The things I have learned/changed so far in P90X:
Due to my arch injury, I’ve gone through the gamut of modifications and possible solutions. Jerry-rigged arch supports, modified workouts, swapping in Insanity, you name it. Finally I bit the bullet and decided to stay away from anything that involves jumping, lunging, downward dogging, and the like. So the final verdict is:
- Replaced all the cardio workouts (Plyo, Yoga, and Kenpo) with low-impact alternatives; i.e. biking and swimming.
- Replaced Legs & Back with either biking or swimming, may do a modified or different alternative workout in the future.
- Better Supports: Got some faux-orthotics, which so far are working out well. As long as I’m not jumping or doing fast direction changes they stay put without tape (hooray!), and they make all my non-running shoes useable again (epic party!)
I know that the swimming I’m doing is not as intense as a P90x cardio workout, but obviously I can’t jump in and do an insane amount of swimming right out of the gate. Endurance will come with time – I’m content for now that I’m doing something, and it’s not taking the healing process backwards.
This has been the harder part, but I think I’m finally hitting equilibrium. Things that are working:
- Eating more, earlier. Unfortunately I can go most of the day without eating much (either intentionally or because I’m busy or forget), but then I tend to eat way too much late.

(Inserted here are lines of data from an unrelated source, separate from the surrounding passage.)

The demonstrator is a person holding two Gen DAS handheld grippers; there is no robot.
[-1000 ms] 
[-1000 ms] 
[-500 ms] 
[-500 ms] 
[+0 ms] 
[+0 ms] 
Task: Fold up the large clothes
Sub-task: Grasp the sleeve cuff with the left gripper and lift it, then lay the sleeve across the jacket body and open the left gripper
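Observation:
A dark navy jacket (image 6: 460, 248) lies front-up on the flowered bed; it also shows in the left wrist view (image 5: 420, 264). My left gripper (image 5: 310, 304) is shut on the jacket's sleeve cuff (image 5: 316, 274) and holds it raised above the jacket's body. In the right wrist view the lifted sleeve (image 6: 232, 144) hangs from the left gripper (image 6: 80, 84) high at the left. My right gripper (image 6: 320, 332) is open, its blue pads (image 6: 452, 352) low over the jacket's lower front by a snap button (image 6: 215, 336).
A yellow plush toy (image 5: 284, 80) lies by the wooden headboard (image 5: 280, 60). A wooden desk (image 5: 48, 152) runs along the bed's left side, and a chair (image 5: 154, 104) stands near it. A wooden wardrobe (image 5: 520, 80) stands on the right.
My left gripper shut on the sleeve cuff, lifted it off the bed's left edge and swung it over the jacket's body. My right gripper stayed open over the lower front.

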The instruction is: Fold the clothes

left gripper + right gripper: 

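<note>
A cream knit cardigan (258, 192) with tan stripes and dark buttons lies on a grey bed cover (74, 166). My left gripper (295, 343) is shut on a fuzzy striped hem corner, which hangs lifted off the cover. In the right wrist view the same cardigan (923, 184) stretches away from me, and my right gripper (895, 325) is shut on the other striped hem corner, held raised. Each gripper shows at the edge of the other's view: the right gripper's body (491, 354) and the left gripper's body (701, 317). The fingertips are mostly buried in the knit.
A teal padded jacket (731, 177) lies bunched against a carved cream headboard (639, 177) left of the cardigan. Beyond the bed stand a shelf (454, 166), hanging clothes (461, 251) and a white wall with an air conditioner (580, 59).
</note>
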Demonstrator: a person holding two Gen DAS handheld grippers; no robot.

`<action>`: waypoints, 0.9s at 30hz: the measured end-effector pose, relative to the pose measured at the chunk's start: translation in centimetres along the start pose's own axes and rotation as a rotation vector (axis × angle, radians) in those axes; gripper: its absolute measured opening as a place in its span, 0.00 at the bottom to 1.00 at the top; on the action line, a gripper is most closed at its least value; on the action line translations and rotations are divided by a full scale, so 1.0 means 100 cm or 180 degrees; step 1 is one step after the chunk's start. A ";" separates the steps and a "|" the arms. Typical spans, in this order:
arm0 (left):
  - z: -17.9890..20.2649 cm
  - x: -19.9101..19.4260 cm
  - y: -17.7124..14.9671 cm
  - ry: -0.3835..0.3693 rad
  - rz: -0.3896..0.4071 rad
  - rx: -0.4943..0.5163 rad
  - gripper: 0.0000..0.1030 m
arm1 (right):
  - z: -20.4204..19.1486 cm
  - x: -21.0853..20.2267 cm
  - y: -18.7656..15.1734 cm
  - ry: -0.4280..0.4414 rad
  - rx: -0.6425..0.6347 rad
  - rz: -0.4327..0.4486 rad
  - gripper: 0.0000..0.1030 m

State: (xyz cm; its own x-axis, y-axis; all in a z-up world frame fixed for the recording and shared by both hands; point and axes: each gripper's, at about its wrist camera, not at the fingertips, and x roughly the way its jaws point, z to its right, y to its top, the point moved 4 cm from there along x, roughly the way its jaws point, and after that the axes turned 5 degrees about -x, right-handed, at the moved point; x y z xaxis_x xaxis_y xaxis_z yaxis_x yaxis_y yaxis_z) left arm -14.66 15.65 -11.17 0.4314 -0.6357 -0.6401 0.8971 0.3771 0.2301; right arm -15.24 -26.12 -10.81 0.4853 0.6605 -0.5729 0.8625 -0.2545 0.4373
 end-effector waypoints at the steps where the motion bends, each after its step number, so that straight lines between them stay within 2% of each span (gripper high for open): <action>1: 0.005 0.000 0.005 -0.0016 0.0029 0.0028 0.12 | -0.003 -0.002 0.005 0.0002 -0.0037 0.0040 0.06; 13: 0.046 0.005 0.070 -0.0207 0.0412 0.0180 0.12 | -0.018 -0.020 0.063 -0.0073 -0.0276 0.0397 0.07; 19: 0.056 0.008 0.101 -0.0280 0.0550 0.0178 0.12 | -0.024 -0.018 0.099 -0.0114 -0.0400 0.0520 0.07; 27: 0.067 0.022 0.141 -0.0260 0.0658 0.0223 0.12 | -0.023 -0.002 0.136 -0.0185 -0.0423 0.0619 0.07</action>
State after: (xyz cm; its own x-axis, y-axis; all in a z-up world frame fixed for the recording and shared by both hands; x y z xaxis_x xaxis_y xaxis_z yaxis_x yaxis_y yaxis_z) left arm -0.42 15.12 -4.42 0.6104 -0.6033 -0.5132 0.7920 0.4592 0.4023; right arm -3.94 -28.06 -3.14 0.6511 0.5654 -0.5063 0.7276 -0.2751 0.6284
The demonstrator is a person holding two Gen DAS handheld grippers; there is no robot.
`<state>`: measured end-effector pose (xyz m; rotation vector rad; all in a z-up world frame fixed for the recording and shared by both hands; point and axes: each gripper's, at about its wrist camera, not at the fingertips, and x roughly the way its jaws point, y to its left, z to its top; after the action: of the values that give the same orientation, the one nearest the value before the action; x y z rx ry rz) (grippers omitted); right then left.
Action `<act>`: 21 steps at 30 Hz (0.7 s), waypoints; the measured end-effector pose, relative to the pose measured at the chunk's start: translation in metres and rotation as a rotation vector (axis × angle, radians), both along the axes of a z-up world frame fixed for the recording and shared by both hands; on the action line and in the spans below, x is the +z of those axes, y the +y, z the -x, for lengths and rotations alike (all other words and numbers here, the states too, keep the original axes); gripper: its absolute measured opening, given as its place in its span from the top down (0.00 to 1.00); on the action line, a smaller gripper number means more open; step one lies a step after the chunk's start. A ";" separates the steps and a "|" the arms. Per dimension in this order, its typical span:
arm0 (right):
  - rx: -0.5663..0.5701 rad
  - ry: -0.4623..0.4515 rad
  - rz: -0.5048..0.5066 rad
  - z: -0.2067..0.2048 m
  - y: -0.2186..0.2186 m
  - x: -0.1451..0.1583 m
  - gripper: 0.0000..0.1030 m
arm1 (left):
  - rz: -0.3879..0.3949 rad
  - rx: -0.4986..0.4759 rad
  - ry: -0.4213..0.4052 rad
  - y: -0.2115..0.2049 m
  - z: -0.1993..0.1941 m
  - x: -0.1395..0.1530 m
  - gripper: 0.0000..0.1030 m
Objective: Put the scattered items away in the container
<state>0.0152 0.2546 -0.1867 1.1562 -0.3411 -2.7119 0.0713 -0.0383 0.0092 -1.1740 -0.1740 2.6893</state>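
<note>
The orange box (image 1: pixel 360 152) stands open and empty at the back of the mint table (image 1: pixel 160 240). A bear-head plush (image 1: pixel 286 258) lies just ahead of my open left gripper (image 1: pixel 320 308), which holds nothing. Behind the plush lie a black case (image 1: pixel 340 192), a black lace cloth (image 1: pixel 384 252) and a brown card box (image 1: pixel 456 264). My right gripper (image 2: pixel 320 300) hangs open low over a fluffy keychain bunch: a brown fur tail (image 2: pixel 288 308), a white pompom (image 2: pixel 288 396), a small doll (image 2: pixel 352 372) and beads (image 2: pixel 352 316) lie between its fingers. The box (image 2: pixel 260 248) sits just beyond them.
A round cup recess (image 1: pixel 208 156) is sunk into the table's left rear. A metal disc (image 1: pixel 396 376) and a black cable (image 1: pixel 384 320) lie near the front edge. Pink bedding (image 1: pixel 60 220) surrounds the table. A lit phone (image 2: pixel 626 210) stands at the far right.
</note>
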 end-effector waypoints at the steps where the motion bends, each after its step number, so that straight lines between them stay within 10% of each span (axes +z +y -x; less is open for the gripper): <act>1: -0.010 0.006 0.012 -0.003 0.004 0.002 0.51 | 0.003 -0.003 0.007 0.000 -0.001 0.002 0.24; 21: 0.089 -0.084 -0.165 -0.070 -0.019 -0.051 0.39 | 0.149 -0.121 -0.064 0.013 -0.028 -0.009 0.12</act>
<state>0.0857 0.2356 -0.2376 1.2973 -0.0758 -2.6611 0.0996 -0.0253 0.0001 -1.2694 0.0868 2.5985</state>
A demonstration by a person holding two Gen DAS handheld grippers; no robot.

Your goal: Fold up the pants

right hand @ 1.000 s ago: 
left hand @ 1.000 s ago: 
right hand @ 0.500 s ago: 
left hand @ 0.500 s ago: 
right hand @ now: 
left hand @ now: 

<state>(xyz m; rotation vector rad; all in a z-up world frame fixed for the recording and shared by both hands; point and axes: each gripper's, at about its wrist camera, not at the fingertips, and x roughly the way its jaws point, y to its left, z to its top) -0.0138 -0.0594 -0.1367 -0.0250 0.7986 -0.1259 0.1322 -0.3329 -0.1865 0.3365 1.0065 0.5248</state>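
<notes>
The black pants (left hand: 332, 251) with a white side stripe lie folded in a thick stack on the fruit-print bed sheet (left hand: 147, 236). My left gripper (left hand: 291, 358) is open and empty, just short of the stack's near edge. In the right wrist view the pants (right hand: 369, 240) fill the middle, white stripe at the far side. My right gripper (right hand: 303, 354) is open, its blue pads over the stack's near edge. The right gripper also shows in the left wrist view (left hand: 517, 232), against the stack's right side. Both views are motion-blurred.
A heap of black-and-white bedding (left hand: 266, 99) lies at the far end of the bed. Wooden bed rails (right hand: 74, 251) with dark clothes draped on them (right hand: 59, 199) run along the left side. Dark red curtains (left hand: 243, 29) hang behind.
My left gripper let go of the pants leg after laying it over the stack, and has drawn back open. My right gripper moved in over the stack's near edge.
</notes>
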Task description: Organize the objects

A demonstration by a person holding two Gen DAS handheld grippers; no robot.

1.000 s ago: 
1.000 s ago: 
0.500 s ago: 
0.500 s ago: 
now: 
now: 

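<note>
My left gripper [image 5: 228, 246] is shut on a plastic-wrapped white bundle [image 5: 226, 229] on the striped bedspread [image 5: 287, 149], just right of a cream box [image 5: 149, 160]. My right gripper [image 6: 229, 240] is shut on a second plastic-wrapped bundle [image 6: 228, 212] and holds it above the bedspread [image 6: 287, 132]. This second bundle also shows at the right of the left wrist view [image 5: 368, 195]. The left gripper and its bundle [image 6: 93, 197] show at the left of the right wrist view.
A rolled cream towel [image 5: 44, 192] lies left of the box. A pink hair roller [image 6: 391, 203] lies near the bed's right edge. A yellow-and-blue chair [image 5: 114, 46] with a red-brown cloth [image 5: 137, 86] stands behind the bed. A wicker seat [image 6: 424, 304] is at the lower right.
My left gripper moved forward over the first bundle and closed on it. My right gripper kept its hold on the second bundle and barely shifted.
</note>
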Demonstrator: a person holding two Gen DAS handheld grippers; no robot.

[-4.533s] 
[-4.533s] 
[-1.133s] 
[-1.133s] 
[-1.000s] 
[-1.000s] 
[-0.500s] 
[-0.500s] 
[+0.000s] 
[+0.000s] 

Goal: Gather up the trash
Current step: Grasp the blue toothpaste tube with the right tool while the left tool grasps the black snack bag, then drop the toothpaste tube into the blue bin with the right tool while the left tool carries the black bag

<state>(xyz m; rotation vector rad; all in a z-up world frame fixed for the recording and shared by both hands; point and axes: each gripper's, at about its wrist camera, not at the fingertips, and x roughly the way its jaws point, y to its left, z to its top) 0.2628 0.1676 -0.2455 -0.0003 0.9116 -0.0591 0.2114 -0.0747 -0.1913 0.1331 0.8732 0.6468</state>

Not good. Reminding myself to eat large meals earlier has solved a lot of my problems.
- Keeping easy protein sources handy at all times. I have to plan for my lazy days. Nuts, trail mix, protien bars, etc.
- Breakfast. This goes along with eating earlier, but having easy breakfast stuff has helped. I made a batch of healthy breakfast burritos and threw them in the freezer, because I am never going to have the motivation or time to cook that early.
- Pre-making as much as I can/having canned meat on hand. Easy protein = good.
- Finding easy, healthy go-to recipes. I get too ambitious sometimes, which is fine for weekends, bad for busy days.
- Whole wheat. In an effort to stick to the nutrition guide, and eat things that are better for me, I stocked up on whole wheat tortillas, pasta, and rice – so when I do eat carbs, they’re actually healthy, and I have less temptation to eat the ever-feared white food.
Doing all this, I’ve managed not to binge/eat anything ridiculous all week. I still have to be mindful, but spreading my calories over the entire day instead of binging at night has helped a lot. If I can actually get all the P90x workouts in this week (the few left in my schedule), and make it to the rec to swim/bike, I should be back on track – and hopefully in an actually sustainable way.